Piya siempre había envidiado a aquellas biólogas que habían dedicado su vida a importantes proyectos de investigación, como Jane Goodall en las montañas de Kenya o Helene Marsh en la costa de Queensland, pero nunca había imaginado que el futuro pudiera depararle algo similar a ella. Y eso era exactamente lo que acababa de ocurrir: cuando las cosas parecían irle peor, Piya había tropezado con el proyecto de una vida entera. Recordó los mitos que rodeaban muchos famosos descubrimientos, mitos que la habían atraído a la ciencia cuando todavía era una niña, y pensó en lo sorprendente que resultaba que los descubrimientos más extraordinarios tuvieran su origen en acontecimientos cotidianos: Arquímedes y su bañera o Newton y su manzana. Desde luego, su trabajo no era comparable al de aquellos extraordinarios hombres, pero al menos ahora podía entender cómo ocurría, cómo podía surgir una idea cuando uno menos lo esperaba, proporcionando el objeto de estudio al que esa persona dedicaría toda su vida.
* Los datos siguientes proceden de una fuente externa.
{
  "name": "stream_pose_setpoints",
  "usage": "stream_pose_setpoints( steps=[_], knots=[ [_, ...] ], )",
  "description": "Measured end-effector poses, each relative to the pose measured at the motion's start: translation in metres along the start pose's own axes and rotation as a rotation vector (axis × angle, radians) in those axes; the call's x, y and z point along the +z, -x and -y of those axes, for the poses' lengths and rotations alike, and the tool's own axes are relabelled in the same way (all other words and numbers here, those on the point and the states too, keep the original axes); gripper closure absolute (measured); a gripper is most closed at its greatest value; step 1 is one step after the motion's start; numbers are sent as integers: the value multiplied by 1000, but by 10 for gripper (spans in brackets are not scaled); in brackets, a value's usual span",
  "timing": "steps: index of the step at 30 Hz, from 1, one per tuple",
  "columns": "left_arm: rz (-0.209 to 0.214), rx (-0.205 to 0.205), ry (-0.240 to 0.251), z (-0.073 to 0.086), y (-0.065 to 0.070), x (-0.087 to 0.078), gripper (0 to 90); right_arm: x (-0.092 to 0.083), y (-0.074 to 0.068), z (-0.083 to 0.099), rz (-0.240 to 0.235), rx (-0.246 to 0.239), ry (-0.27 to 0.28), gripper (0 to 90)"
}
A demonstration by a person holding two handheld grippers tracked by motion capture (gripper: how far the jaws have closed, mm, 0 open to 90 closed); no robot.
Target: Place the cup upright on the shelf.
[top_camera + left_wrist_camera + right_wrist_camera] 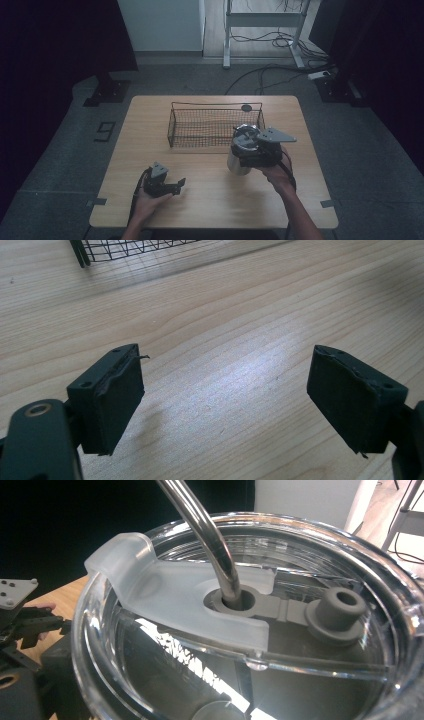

Piya nunca había pensado que llegaría a convertirse en una gran científica. Aunque le interesaban los cetáceos, su elección no estaba motivada sólo por aquellos animales. Al igual que muchos de sus colegas de profesión, se había sentido atraída por la biología de campo no sólo por el desafío intelectual que suponía, sino también por el estilo de vida que ofrecía, porque era una profesión que le permitía trabajar sola, sin una dirección permanente, y, al mismo tiempo, podía seguir formando parte de la comunidad. Y aquel descubrimiento no cambiaría nada de eso. Para empezar, Piya tendría que escribir todo tipo de informes y solicitudes y buscar financiación para su proyecto, con todo el papeleo que eso implicaba. Y, fuera cual fuese el resultado final, desde luego Piya no iba a revolucionar el mundo de la ciencia. Aun así, nunca hubiera pensado que tener claro el futuro, saber lo que iba a hacer el año siguiente y el siguiente y el siguiente, hasta quién sabía cuándo, pudiera resultar tan tranquilizador, tan placentero. Aunque el resultado de todo aquel trabajo no revolucionara el mundo científico, ni siquiera una pequeña rama de la ciencia, tampoco tendría nada que envidiar a ningún otro trabajo de campo. Sí, aquel trabajo bastaría para justificar el paso de Piya por el mundo.